Por Dirceu Martins Pio, do Observatório da Imprensa
Clay Shirky, analista americano de novas mídias, define como “revolução” a crise que se abate sobre o jornalismo mundial e, assim, conclui: “Nas verdadeiras revoluções, as coisas pioram para depois melhorar; do contrário não é uma revolução, mas sim, um mero aperfeiçoamento do que já existe.” Sua teoria tem sido corroborada por especialistas de outras instituições, inclusive por um grupo de professores da Universidade de Columbia (EUA) que divulgou, recentemente, alentado estudo sobre as transformações observadas nas mídias americanas.
O que é dramático para os jornalistas da minha geração (dei início à carreira de jornalista como repórter do Diário do Grande ABC, em 1968) é que não teremos a oportunidade de presenciar e sentir ou usufruir, como cidadãos, da melhora. A menos que tenhamos a longevidade de um Oscar Niemeyer, teremos de nos contentar com a condição de espectadores aflitos – e muitas vezes vítimas, como cidadãos – desse longo e tenebroso processo de piora. No Brasil, a degradação está em marcha há algum tempo e é, digamos assim, assustadora.
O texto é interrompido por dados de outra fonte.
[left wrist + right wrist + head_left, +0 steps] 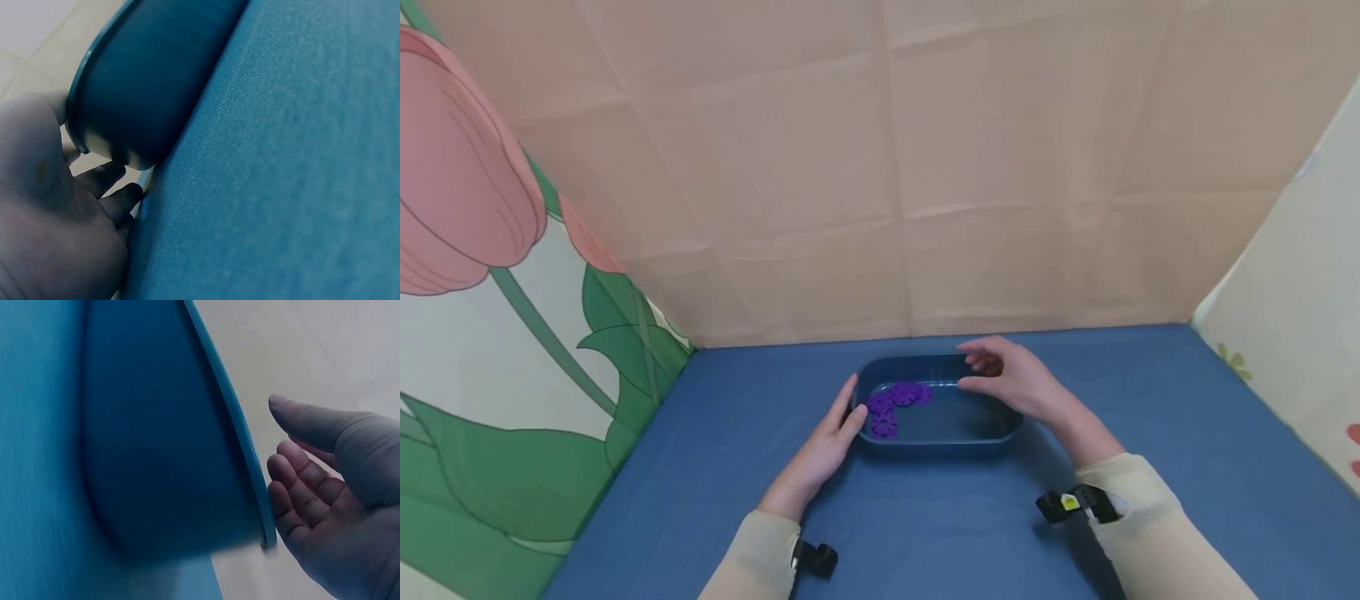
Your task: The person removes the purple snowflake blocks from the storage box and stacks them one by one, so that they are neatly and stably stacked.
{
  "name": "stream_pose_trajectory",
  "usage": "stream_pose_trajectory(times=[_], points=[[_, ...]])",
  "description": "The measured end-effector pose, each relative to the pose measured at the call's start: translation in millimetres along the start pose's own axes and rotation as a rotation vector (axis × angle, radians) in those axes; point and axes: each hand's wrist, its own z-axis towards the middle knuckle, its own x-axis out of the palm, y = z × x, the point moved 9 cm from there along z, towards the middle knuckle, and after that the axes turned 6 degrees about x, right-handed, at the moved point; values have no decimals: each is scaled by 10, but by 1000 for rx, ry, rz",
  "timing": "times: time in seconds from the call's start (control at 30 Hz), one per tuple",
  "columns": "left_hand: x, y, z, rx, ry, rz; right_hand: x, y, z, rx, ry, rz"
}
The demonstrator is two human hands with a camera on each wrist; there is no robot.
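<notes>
A dark blue oblong tray (936, 439) sits on the blue cloth, holding several purple gear-shaped discs (895, 404) at its left end. My left hand (842, 421) lies on the cloth with straight fingers touching the tray's left end; in the left wrist view the hand (56, 219) sits against the tray's outer wall (144, 75). My right hand (1000, 375) hovers over the tray's back right corner, fingers loosely curved and holding nothing. In the right wrist view its fingers (306, 481) are just beside the tray's rim (237, 437).
The blue cloth (1150, 417) covers the whole tabletop. A creased peach wall (887, 208) closes the back, a tulip-printed panel (512, 333) the left, and a cream panel (1300, 317) the right. Black camera straps (1075, 502) sit on both wrists.
</notes>
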Motion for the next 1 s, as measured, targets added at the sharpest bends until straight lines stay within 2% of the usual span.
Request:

No mundo inteiro, a piora tem uma única explicação: a perda gradativa de receitas de publicidade pela mídia tradicional – jornais, revistas –, o que a tem forçado a captar os mesmos volumes de informações de antigamente com menos recursos. Pode-se dizer que no Brasil as empresas tradicionais ainda não aprenderam a fazer isso de modo a comprometer o menos possível a qualidade do jornalismo. A evasão de inteligência nos processos de escolha dos assuntos, captação das informações e edição já é notória. O noticiário que inunda páginas do papel e das mídias eletrônicas perdeu diversidade, abrangência, foco e profundidade. Há o enfraquecimento do jornalismo das mídias convencionais num momento em que seria vital que ele se fortalecesse para tornar-se mais competitivo no comércio de informações em expansão nos meios digitais.
Inteligência abandona a produção
Há, visivelmente, um clima de desorientação – talvez também de perplexidade – nas redações. Agora mesmo, em arguto artigo neste Observatório de Imprensa, a professora Sylvia Debossan Moretzsohn fala de seu espanto ao tropeçar em material publicado pela edição do domingo (24/02) do jornal Estado de S.Paulo, que aproveita a passagem de um mês da tragédia de Santa Maria para assinalar que a morte de 239 pessoas no incêndio representa uma perda total de 12. 412 anos de um futuro projetado e abruptamente interrompido. “O jornal investiu nessa notável reportagem domingueira o tempo e o trabalho de pelo menos seis profissionais – como consta nos créditos –, um deles um conhecido especialista em RAC, reportagem com auxílio de computador”, escreveu a professora em seu artigo publicado sob o sugestivo título de “O disparate sobre os mortos de Santa Maria”.
A falta de uma estratégia para sobreviver à turbulência e evitar o desperdício num período em que todos são e serão obrigados a trabalhar com menos recursos torna tudo mais dramático no Brasil. Como entender, por exemplo, neste mesmo Estadão, que uma coluna de atualidade, produzida por quatro ou cinco pessoas, nos mande numa de suas edições uma entrevista de página inteira com o padre Marcelo Rossi?
A maioria das pautas de grande interesse público sugeridas pelos episódios de Santa Maria – o comércio de fogos de artifício, a implantação de material combustível para abafar o som no teto das boates, a segurança das casas noturnas etc. – não foi perseguida pela mídia num sintoma bastante claro de que a inteligência abandona os processos de produção da notícia e da reportagem.